#### GOAL OF THE EXERCISE
Stop at the line containing "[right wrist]": repeat exactly every line of the entries below from the first up to it, plus that line, with pictures omitted.

━━ RECORDS FOR THIS EXERCISE

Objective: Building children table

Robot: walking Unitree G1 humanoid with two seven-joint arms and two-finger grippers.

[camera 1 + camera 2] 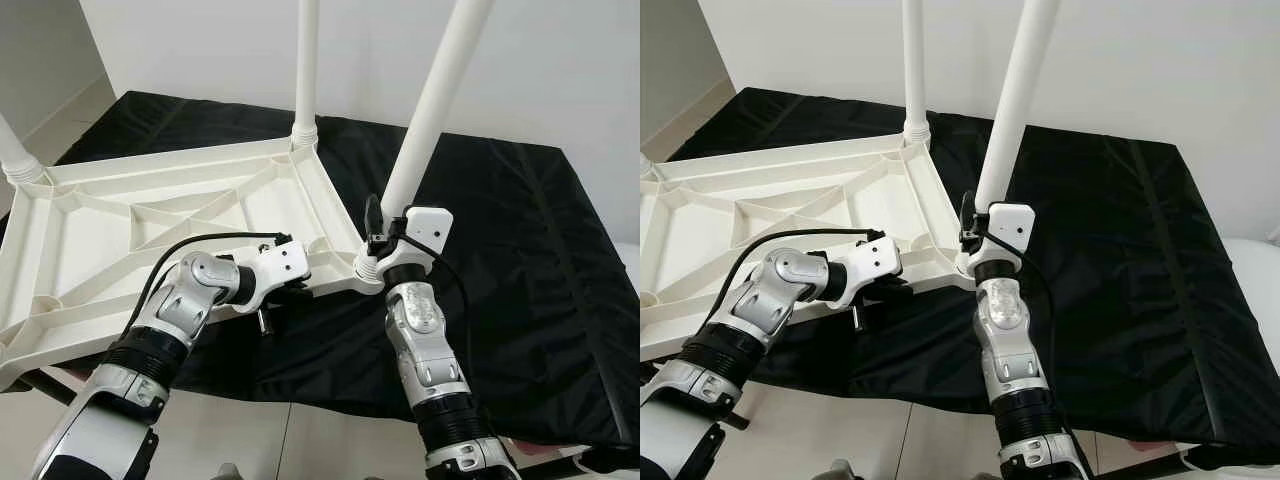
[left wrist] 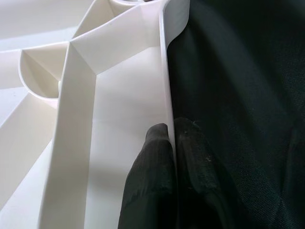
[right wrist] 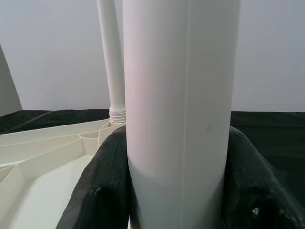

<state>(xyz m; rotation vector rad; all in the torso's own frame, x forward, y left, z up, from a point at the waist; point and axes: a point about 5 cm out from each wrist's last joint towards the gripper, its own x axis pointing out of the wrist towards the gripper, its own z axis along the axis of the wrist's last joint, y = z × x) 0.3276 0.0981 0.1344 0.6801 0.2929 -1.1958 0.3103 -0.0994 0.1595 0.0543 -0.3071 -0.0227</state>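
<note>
White ribbed plastic tabletop (image 1: 150, 230) is laid upside down on black cloth (image 1: 520, 240); its rim is pinched by the left gripper (image 2: 169, 157). At its near corner, the white tubular leg (image 1: 430, 110) is clamped by the right gripper (image 3: 176, 191) and should be kept upright while twisted.

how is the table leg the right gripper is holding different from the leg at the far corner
The held leg leans, tilting toward the robot's right as it rises; the far leg stands straight up from the tabletop. The held leg is clamped near its base by the right gripper; nothing touches the far leg. Both are white, round, and rise from corner sockets with ribbed collars.
</note>
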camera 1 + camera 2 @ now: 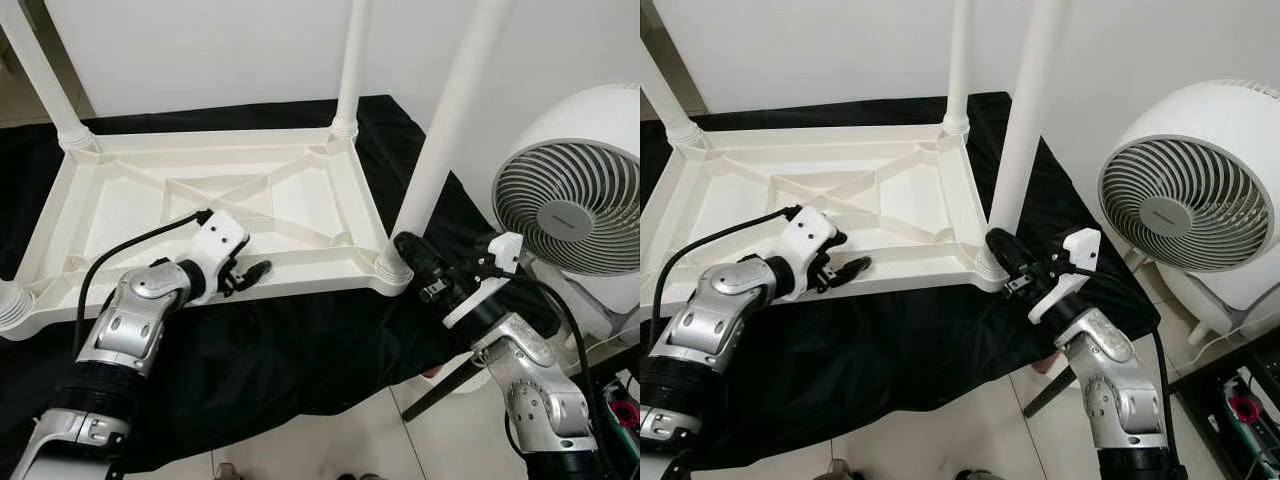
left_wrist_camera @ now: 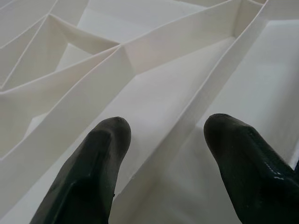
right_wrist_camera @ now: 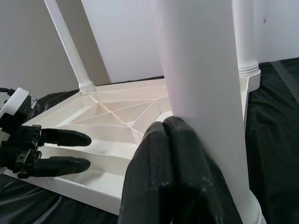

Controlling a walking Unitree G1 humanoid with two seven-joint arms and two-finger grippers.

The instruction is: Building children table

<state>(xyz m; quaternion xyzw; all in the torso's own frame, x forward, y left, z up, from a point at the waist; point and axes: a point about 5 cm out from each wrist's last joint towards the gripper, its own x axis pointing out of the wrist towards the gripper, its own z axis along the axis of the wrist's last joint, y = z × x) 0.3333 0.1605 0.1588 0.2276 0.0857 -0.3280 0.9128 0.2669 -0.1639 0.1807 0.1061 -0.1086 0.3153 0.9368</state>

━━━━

#### RESPONSE FOR THIS EXERCISE
Objective: Building children table

Robot: walking Unitree G1 humanoid with two seven-joint arms and two-finger grippers.

[camera 1 + camera 2] 
[left wrist] 
[right wrist] 

No more output is required.